The substitutions tell us everything; they replace players who played in the World Cup knockout stages with players who played in the World Cup group stages, our replacements are a series of progressively smaller and younger players, like Russian dolls. As a result, Arsenal maintain their pace while we run out of mental and physical steam. Even when we get close to their goal, the final eight to ten yards feels like it would cost £20 million to navigate.

They score goals, it’s all very effortless and stylish, like the mum at school pick-up with the immaculate hair and coordinating outfit while we turn up in jogging bottoms and mismatched Crocs.

The whistle goes and we file out, the History Hunters don’t have their history, we’ve got Fleetwood on Saturday. We descend from the South Stand Upper to find the exit has been closed by the stewards, there are perhaps 1000 people about to come down the stairs and we’re being kettled at the bottom. If it wasn’t full of geriatrics, it might be dangerous. It’s something to do with Arsenal’s coach and the crowds of people hanging around waiting for the players to ignore them. We’re not allowed to get in the way of the pantomime outside, our role is to needlessly be crushed to death against an iron door. Eventually, using the force of more than eight Werther’s Originals, someone overpowers the steward, the doors fling open and we’re allowed to escape.

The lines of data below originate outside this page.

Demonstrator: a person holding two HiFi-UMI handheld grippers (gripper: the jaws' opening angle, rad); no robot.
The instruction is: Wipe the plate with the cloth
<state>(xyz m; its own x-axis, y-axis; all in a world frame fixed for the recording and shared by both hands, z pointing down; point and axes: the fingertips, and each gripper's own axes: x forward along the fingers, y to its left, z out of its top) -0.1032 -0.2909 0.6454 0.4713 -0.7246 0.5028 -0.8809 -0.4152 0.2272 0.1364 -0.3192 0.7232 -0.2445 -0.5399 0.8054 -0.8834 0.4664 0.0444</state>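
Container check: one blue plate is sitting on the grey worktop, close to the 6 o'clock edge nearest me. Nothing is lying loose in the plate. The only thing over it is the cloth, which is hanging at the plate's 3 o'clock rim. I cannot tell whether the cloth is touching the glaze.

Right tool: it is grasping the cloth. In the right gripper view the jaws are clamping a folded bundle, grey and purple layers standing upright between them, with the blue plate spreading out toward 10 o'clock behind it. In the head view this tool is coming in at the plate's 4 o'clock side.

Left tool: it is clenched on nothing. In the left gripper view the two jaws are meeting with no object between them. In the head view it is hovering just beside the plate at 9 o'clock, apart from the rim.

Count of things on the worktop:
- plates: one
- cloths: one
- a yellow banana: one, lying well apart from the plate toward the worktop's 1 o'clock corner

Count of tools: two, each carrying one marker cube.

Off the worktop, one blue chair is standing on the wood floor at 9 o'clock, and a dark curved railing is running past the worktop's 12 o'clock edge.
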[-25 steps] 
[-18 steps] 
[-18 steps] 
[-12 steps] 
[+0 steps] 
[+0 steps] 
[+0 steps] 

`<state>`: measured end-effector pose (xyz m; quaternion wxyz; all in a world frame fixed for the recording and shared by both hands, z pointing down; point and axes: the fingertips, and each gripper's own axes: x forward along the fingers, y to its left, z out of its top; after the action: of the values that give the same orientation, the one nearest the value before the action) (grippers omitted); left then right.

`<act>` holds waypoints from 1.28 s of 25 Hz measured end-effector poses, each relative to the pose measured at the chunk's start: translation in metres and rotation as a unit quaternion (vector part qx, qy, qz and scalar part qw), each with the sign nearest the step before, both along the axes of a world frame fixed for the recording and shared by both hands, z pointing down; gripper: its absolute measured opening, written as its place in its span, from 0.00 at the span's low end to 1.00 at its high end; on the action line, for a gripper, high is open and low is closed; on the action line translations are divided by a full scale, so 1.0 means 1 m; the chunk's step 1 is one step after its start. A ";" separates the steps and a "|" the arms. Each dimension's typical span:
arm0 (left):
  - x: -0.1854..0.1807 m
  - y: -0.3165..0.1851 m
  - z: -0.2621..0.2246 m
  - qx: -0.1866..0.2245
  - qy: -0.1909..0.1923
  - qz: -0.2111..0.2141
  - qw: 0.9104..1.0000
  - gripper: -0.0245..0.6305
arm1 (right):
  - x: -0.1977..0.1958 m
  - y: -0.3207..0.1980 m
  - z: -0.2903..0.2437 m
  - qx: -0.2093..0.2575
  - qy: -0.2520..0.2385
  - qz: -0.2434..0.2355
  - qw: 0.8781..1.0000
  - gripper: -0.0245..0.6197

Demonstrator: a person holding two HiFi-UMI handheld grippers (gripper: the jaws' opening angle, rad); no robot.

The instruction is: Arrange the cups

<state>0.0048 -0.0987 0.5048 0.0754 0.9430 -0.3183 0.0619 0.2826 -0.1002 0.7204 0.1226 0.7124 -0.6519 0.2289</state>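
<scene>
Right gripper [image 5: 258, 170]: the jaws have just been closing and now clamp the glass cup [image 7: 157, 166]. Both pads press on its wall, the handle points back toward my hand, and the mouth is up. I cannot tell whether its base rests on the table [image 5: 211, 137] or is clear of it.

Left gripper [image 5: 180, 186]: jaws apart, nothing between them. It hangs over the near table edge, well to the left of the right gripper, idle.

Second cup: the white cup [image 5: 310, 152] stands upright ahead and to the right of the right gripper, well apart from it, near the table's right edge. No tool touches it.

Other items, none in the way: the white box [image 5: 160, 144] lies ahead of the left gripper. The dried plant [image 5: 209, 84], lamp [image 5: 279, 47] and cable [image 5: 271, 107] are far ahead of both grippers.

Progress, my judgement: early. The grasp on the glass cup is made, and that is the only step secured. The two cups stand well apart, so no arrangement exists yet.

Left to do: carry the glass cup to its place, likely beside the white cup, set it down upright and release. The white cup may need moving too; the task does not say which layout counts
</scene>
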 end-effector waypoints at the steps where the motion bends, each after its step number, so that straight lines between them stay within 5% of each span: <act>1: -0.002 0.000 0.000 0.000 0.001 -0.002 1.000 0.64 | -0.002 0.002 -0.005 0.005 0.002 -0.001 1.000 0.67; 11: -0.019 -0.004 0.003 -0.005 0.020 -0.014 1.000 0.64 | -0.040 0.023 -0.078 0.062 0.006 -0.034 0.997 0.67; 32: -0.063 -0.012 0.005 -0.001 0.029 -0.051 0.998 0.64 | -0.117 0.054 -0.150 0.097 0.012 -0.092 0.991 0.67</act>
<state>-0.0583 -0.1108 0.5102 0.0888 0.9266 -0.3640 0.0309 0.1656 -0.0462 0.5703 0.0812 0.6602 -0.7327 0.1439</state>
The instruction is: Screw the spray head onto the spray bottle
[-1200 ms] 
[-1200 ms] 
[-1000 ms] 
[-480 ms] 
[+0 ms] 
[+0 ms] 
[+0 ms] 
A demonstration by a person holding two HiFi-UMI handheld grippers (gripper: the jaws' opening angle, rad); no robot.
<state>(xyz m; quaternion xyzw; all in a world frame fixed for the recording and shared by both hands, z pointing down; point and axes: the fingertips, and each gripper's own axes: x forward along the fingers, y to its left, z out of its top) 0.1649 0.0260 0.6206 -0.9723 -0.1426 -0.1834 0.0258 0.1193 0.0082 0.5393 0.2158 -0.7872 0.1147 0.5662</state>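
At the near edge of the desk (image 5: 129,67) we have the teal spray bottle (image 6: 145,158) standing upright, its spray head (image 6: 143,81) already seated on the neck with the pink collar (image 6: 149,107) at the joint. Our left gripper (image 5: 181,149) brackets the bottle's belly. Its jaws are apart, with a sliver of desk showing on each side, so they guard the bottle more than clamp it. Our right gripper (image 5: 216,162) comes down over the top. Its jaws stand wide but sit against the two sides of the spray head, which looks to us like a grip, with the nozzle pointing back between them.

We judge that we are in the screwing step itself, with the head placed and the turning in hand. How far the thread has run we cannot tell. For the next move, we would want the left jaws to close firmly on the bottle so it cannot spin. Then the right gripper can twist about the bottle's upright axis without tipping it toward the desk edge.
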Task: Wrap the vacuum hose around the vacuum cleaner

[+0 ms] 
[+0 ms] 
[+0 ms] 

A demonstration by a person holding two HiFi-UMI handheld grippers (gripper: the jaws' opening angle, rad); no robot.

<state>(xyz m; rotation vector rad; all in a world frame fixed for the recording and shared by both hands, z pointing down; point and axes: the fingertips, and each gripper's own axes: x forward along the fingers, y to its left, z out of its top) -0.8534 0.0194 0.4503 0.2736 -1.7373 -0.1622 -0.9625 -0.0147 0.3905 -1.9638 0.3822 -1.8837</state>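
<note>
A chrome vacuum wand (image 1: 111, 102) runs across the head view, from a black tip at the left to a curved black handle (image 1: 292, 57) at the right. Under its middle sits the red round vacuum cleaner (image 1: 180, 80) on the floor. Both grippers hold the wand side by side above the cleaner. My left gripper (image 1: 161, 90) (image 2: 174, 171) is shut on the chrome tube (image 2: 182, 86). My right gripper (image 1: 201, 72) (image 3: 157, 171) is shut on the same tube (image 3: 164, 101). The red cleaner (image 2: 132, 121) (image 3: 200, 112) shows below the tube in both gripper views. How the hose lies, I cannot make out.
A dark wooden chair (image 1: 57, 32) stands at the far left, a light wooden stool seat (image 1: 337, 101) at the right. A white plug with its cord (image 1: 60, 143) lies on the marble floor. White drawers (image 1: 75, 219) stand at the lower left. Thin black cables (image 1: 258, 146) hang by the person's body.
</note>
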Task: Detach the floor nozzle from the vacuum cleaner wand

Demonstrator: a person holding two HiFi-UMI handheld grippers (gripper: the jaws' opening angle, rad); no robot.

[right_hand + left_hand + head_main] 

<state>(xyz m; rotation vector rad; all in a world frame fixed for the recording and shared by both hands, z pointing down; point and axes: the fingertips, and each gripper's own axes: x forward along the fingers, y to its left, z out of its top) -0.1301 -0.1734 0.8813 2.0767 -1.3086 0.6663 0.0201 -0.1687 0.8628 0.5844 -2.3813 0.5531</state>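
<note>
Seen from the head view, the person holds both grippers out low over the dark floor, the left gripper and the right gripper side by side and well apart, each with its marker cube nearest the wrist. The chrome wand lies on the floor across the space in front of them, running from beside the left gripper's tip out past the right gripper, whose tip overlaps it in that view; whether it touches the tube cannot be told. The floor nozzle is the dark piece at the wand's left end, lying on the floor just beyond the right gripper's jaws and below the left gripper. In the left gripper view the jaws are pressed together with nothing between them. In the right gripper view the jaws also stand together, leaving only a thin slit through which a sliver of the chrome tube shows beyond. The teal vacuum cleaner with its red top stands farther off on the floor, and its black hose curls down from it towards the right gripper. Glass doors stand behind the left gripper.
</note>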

There was never going to be any history here, no magic, that’s been squeezed out of the game. Yes, further down the Premier League table there are opportunities, misreadings of what lower league clubs can do, but the system has been corrupted to ensure the biggest teams are never troubled by the likes of us. 

I wouldn’t miss it if we never drew one of these teams again, they’re good for revenue, profile and to get the message across about the new stadium, but as something resembling a game of football, there’s little to be excited about, we are just too far apart for me to care much about them nor them about us. It’s a shame really, we’ll just have to go elsewhere to find our magic.